Problem statement: Reproduce the records below exactly, but only between the lines holding "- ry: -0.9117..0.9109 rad" and "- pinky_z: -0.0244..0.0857", inclusive.

Material supplied:
•••

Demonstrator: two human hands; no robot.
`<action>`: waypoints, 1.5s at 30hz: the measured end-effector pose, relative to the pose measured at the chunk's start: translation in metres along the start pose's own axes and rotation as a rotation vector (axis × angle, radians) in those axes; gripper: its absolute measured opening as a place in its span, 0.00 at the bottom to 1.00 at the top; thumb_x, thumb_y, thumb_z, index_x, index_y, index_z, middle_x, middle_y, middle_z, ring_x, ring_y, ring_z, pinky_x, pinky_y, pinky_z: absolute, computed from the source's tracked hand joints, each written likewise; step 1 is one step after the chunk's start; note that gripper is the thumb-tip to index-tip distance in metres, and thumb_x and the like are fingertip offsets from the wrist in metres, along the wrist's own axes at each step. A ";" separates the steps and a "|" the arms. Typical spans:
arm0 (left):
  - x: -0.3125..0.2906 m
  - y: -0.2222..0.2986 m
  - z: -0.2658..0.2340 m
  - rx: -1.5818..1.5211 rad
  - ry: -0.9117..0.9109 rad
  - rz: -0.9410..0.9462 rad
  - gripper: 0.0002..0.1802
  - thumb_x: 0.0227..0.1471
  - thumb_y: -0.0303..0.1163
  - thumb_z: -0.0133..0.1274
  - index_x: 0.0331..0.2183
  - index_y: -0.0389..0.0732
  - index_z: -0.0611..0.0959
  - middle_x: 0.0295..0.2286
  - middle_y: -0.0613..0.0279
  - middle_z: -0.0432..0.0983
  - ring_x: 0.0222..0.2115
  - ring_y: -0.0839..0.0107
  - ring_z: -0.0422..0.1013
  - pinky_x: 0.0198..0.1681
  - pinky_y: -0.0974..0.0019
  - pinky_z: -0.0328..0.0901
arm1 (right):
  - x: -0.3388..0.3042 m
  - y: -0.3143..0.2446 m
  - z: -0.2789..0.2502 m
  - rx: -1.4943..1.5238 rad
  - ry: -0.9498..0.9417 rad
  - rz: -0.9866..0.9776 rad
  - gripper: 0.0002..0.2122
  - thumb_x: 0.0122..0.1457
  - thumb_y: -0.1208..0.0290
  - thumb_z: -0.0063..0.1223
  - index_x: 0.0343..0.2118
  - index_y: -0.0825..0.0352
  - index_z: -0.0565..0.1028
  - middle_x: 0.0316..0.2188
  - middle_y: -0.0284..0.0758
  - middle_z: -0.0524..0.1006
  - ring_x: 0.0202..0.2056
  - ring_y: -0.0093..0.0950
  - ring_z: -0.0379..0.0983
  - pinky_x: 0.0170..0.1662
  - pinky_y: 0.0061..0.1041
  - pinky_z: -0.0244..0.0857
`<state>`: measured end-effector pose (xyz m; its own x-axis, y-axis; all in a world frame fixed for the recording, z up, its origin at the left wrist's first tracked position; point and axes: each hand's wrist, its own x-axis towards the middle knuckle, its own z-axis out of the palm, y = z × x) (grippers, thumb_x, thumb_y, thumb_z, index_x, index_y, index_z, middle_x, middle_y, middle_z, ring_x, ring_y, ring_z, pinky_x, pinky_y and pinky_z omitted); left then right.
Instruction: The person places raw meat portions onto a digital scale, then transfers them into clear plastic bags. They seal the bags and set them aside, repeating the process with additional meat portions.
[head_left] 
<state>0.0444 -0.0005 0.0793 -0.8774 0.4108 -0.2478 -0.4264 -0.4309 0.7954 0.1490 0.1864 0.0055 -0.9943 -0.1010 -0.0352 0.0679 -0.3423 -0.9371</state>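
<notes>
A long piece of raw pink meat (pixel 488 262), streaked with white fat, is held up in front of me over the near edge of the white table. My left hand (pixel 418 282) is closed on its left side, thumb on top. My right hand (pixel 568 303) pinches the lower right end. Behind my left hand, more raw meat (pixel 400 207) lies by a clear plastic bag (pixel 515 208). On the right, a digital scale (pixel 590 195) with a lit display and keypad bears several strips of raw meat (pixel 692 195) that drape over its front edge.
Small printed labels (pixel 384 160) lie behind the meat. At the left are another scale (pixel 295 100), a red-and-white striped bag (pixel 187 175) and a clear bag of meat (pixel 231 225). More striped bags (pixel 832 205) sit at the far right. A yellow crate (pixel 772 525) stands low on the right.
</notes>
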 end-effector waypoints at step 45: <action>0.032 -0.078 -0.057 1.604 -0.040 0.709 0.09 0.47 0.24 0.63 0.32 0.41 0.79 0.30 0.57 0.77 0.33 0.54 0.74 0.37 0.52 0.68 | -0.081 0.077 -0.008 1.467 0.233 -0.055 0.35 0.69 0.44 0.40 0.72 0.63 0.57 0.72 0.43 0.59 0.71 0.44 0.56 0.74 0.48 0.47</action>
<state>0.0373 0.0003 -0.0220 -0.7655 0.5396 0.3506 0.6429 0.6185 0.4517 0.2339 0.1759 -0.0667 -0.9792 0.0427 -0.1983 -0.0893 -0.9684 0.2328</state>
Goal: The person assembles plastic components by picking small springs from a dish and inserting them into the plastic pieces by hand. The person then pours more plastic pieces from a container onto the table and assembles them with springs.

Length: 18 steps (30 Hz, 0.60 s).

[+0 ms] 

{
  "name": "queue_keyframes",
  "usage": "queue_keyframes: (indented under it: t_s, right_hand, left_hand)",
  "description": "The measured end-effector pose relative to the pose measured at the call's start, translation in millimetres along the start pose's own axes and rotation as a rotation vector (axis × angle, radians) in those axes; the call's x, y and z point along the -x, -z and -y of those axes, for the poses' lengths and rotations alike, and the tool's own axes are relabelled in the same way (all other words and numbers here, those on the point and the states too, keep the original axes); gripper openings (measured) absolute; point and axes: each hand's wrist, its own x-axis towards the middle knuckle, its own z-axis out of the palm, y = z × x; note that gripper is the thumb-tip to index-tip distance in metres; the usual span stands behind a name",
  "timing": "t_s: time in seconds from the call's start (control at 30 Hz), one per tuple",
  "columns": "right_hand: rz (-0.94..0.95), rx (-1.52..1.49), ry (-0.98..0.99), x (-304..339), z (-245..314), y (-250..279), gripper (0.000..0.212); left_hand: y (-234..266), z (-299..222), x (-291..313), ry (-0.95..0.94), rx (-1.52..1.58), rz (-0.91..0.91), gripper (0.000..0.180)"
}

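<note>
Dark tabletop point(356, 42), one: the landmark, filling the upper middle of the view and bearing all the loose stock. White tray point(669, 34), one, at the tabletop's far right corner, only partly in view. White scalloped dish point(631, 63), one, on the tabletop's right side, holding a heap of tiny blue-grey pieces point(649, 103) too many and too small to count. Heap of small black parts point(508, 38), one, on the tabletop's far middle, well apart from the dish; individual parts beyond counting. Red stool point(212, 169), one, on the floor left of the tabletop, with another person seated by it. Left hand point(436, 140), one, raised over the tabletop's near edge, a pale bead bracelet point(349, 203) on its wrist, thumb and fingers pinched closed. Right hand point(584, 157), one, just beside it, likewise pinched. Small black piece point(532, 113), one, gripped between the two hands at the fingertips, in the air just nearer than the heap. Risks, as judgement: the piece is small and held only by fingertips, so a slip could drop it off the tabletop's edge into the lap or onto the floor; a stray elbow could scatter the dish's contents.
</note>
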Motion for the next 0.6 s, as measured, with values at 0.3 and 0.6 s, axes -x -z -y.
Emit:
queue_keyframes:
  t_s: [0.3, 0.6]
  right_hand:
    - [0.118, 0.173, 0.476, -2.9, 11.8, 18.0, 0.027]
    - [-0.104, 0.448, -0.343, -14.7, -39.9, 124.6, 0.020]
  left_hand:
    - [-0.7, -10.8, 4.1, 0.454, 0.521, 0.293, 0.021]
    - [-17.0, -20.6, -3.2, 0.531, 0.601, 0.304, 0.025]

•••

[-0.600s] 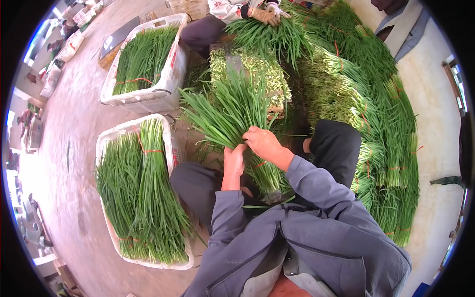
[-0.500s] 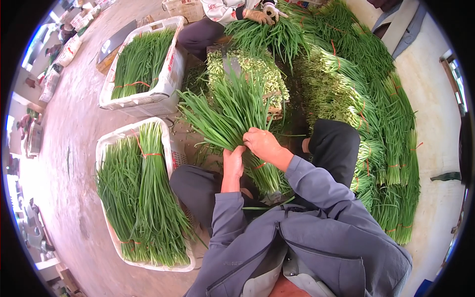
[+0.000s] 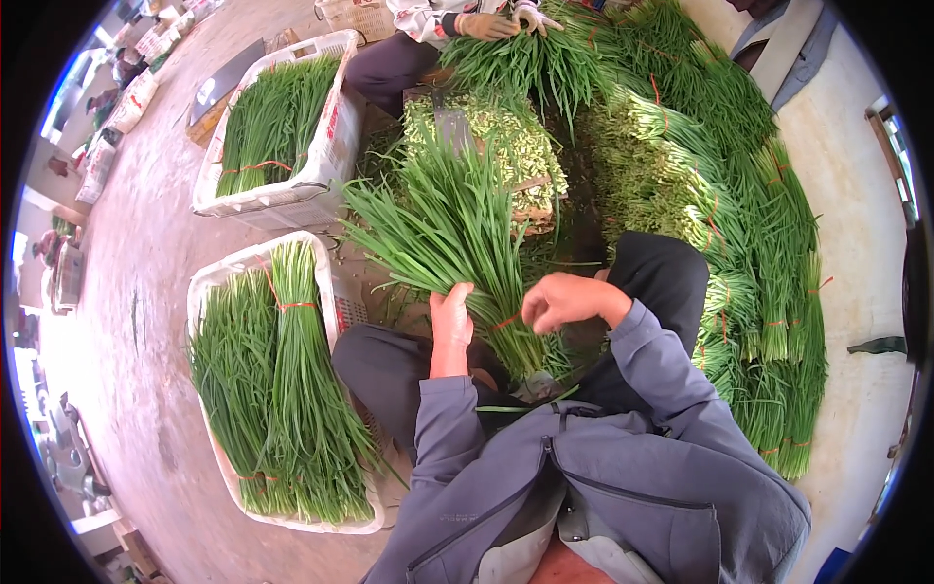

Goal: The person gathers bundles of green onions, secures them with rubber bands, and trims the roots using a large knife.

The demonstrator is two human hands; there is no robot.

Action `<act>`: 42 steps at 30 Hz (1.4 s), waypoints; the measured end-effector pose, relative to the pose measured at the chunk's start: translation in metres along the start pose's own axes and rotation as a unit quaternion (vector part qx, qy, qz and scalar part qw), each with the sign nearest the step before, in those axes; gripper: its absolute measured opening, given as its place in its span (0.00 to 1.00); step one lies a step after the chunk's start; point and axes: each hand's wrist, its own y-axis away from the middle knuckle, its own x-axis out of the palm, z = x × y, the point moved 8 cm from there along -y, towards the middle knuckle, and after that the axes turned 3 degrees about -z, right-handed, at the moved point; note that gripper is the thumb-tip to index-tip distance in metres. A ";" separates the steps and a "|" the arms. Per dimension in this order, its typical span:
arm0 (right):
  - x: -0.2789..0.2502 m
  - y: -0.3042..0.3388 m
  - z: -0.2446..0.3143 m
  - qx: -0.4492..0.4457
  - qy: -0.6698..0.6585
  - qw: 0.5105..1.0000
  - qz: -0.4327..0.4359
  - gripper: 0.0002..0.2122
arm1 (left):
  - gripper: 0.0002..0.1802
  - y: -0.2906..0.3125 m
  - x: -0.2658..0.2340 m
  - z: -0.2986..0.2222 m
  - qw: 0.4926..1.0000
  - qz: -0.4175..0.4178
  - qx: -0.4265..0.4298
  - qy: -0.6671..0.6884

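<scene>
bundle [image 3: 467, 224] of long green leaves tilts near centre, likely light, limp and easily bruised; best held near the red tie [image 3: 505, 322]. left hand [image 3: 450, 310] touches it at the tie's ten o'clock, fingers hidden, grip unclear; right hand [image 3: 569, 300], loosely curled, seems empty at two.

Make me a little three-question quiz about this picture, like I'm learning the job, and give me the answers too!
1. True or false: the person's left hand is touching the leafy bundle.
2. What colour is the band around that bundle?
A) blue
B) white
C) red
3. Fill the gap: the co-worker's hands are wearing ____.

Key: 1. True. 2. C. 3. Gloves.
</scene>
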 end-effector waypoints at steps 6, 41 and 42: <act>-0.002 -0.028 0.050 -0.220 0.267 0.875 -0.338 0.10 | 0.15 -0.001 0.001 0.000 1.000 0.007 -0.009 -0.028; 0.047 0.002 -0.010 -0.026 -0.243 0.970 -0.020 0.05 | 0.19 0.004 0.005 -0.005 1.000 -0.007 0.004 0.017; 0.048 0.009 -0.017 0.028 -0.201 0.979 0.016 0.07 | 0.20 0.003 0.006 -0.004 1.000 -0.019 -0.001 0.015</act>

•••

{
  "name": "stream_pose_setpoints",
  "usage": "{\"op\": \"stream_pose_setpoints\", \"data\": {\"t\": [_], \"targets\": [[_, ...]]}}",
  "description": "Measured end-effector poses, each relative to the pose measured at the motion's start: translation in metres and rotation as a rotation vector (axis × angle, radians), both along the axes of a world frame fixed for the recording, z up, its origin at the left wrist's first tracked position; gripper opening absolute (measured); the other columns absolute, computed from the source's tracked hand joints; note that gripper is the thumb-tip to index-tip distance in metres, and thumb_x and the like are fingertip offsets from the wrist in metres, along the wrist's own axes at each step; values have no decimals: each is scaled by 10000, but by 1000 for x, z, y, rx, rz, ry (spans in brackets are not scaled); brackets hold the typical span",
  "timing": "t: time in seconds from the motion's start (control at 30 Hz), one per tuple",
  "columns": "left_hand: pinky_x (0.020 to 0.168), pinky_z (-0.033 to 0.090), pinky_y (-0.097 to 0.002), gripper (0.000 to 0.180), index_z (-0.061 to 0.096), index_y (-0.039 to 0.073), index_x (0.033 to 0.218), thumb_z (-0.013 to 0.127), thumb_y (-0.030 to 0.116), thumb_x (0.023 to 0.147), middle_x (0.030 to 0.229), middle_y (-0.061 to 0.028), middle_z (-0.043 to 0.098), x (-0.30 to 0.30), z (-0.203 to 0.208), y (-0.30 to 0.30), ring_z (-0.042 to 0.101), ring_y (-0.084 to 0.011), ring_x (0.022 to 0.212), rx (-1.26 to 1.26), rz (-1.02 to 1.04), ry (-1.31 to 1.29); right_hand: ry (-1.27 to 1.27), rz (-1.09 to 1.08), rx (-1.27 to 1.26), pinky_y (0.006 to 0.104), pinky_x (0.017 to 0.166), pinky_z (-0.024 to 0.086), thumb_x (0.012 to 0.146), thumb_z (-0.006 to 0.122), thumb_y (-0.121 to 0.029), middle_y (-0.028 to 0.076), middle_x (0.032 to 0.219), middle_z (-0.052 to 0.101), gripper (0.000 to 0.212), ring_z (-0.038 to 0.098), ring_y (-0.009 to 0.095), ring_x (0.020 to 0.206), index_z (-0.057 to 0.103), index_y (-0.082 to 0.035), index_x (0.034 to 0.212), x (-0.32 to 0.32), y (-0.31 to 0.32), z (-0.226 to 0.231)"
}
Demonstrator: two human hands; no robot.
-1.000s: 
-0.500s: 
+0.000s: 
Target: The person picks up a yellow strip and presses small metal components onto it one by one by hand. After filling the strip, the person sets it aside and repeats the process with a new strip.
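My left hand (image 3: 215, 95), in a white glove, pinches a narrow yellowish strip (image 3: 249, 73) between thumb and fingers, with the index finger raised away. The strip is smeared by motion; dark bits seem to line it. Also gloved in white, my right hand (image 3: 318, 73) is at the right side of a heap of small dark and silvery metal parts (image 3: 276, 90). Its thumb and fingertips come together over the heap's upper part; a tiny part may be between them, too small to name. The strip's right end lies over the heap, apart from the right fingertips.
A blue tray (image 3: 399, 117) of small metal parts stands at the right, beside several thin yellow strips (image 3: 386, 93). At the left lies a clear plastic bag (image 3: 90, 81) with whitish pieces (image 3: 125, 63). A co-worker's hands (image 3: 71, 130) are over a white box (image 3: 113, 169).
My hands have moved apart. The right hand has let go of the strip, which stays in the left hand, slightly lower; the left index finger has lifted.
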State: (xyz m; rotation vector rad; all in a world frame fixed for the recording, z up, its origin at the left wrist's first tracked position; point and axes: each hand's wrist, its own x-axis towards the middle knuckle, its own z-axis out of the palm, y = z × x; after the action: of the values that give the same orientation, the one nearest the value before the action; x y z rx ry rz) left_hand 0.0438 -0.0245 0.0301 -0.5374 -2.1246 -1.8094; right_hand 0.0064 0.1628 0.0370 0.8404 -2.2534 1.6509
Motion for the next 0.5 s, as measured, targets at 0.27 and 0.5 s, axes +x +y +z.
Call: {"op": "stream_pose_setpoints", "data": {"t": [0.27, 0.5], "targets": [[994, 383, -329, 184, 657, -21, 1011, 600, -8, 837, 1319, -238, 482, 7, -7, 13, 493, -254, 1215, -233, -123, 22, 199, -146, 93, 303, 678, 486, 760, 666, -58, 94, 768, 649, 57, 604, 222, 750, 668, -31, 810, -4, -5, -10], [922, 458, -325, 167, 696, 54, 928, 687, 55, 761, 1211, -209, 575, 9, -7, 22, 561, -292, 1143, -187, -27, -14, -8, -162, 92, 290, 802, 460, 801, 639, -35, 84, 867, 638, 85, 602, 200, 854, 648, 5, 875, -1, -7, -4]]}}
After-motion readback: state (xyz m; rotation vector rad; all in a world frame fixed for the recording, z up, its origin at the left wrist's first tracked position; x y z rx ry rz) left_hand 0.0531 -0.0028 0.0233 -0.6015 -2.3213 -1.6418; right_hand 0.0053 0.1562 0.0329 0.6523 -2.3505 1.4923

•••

Answer:
  - ry: -0.9117..0.9109 rad
  - rz: -0.9410..0.9462 rad
  - gripper: 0.0002..0.1802
  - thumb_x: 0.0227..0.1471
  - thumb_y: -0.0303..0.1163
  - thumb_z: -0.0133..0.1274
  - index_x: 0.0331..0.2183
  - index_y: -0.0389..0.0732
  - index_z: -0.0611..0.0959
  - middle_x: 0.0295..0.2286
  - middle_y: -0.0613..0.0279
  - middle_z: -0.0432..0.0983
  - ring_x: 0.0222..0.2115
  - ring_y: -0.0839..0.0107
  - ring_z: -0.0422..0.1013
  - pinky_x: 0.0198..0.1681
  - pinky_y: -0.0974..0.0019
  - pinky_z: -0.0328..0.0901
arm1 (right):
  - x: -0.3388..0.3042 m
  - y: -0.3143..0.2446 m
  - z: -0.2789..0.2502 m
  - rx: -1.4943..1.5238 rad
  - ry: -0.9498..0.9417 rad
  - rz: -0.9866..0.9776 rad
  - gripper: 0.0002..0.2122
  - thumb_x: 0.0122..0.1457
  - thumb_y: -0.1208..0.0290
  - thumb_z: -0.0063..0.1223
  - index_x: 0.0343..0.2118
  - index_y: -0.0825..0.0352
  - index_z: -0.0565..0.1028
  - middle_x: 0.0316..0.2188
  - middle_y: -0.0284..0.0758
  - middle_z: -0.0524..0.1006
  - ring_x: 0.0202..0.2056
  - ring_y: -0.0093..0.0950
  - ring_z: -0.0379..0.0983
  - pinky_x: 0.0170..0.1662
  - pinky_y: 0.0061..0.1041
  - pinky_z: -0.0244..0.0857

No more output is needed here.